Nonetheless, despite the Obama years being a different epoch, LGBTQ rights advocates at the start of his administration were outright hostile to Obama for not moving more quickly to push the nation forward, particularly on holding out on “Don’t Ask, Don’t Tell” repeal until two years in office. An initial legal brief defending the anti-gay Defense of Marriage Act in court, which compared same-sex relationships to underage and ancestral marriages, had LGBTQ people up in arms against a president they worked hard to elect.
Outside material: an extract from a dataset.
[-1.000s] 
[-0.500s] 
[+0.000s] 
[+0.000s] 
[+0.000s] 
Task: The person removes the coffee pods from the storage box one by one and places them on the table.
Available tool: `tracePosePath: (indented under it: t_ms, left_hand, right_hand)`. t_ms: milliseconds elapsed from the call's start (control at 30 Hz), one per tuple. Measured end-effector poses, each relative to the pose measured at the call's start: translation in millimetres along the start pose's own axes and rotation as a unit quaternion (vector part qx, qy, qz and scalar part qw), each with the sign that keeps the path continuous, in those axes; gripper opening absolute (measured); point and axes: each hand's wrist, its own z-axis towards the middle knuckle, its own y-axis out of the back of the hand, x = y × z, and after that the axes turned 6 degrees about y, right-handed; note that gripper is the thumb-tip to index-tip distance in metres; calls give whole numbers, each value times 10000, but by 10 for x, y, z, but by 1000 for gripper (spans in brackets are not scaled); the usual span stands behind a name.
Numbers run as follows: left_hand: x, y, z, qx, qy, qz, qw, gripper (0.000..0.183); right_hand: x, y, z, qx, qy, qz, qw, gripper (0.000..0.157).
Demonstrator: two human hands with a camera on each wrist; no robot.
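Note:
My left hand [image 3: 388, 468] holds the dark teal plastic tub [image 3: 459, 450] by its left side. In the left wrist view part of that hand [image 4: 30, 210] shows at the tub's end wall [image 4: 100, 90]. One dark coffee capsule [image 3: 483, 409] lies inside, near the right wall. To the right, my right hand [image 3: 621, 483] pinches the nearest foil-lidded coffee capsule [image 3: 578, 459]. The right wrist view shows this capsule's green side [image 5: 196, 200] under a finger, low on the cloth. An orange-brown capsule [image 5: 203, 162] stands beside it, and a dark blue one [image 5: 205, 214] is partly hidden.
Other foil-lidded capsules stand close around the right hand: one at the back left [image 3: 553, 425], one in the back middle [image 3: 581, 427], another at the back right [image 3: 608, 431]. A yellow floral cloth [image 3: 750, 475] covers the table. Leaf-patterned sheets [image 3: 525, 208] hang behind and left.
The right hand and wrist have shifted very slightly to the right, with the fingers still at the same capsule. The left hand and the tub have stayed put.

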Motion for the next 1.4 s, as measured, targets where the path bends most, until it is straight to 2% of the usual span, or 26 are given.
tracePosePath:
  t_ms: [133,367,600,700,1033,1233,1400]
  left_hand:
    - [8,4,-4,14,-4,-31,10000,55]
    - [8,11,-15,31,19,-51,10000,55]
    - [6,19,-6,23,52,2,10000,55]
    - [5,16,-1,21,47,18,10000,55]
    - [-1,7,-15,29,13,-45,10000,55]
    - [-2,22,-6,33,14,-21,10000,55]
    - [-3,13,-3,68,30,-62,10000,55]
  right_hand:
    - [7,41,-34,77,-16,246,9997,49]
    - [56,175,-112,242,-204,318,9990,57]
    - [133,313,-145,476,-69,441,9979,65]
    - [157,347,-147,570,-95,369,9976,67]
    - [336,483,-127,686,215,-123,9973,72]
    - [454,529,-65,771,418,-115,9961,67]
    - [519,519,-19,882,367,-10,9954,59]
The gay blogosphere, in its heyday at the end of the 2000s, skewered White House press secretaries Robert Gibbs and Jay Carney for inartful answers on Obama’s commitment to LGBTQ issues. Liberal bloggers such as John Aravosis at AMERICAblog, Pam Spaulding at Pam’s House Blend and Andy Towle at Towleroad had anti-Obama content alongside posts against Republicans.

Aravosis, in response to an email inquiry from the Blade, said making comparisons of Obama and Biden at this point in their presidencies is difficult given the different nature of the times.

“It’s always hard to compare 2008 and 2021,” Aravosis said. “They were different eras, with different demands. The three big issues for Obama were ‘Don’t Ask, Don’t Tell,’ DOMA and marriage equality. And we got him on board all three of those, with a little cajoling — DADT they delayed action on, DOMA they were defending in court, and marriage took until 2012 to get Obama on board. But eventually he did, on all those issues.”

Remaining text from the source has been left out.